- Task item
Images are not part of the copy; write out the rest of the data exactly as given.

- Data block
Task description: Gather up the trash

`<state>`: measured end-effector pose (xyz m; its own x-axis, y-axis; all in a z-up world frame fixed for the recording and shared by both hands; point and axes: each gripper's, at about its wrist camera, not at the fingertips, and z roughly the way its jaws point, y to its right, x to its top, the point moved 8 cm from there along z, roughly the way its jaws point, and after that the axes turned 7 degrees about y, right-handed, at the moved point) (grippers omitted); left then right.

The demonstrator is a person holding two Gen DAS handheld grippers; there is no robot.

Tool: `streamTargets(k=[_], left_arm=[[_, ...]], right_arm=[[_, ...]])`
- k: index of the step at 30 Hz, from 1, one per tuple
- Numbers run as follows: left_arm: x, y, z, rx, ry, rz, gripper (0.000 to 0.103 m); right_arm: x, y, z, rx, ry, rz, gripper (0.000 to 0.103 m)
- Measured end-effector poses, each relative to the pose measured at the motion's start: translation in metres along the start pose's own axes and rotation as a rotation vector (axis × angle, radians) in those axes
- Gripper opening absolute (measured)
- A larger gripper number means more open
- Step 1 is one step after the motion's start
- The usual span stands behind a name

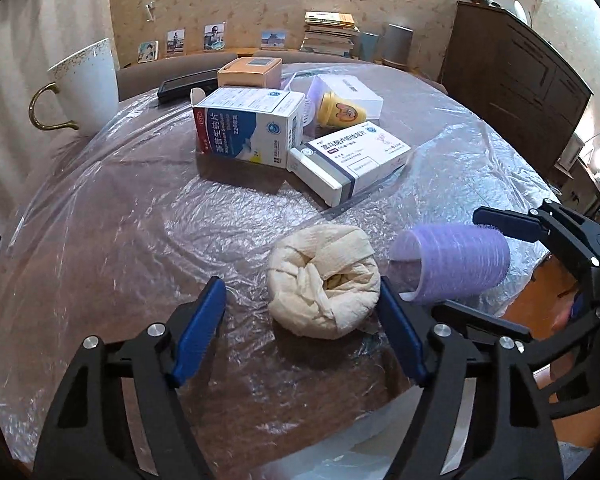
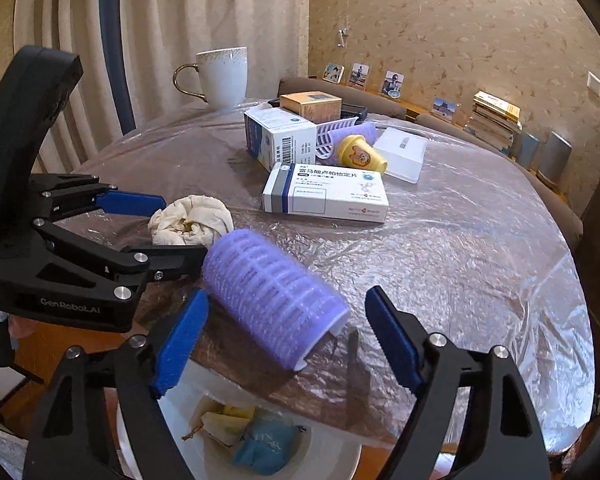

- Result for this exercise
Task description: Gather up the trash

`<state>`: measured end-effector pose (xyz m; its own x-axis, y-axis; all in a z-up world frame fixed for the recording and shared by both hands; point and axes: each gripper's, at about its wrist camera, not at the fingertips, and z roughly the way its jaws point, y to its right, x to its top, the point moved 8 cm from there along z, roughly the way its jaws point, and after that the axes turned 7 degrees about y, right-handed, at the moved point) (grippers omitted); left then right.

The demonstrator is a person holding two Gen DAS handheld grippers; there is no robot.

Tool: `streamTargets(k=[_], left_arm=[[_, ...]], right_arm=[[_, ...]])`
- k: index of the step at 30 Hz, from 1, one per tuple
- Numbers run as follows: left_arm: x, y, z, rx, ry, rz, gripper (0.000 to 0.103 m); right_arm: x, y, z, rx, ry, rz, gripper (0.000 to 0.103 m)
- Measured end-effector poses, each relative to the pose measured at the motion's start: translation in metres along the start pose's own axes and rotation as a rotation vector (axis × angle, radians) in those axes
- Gripper opening absolute (measured)
- A larger gripper number means more open
- Step 1 is one step after the motion's start
- The usual span stands behind a name

This answer is finished.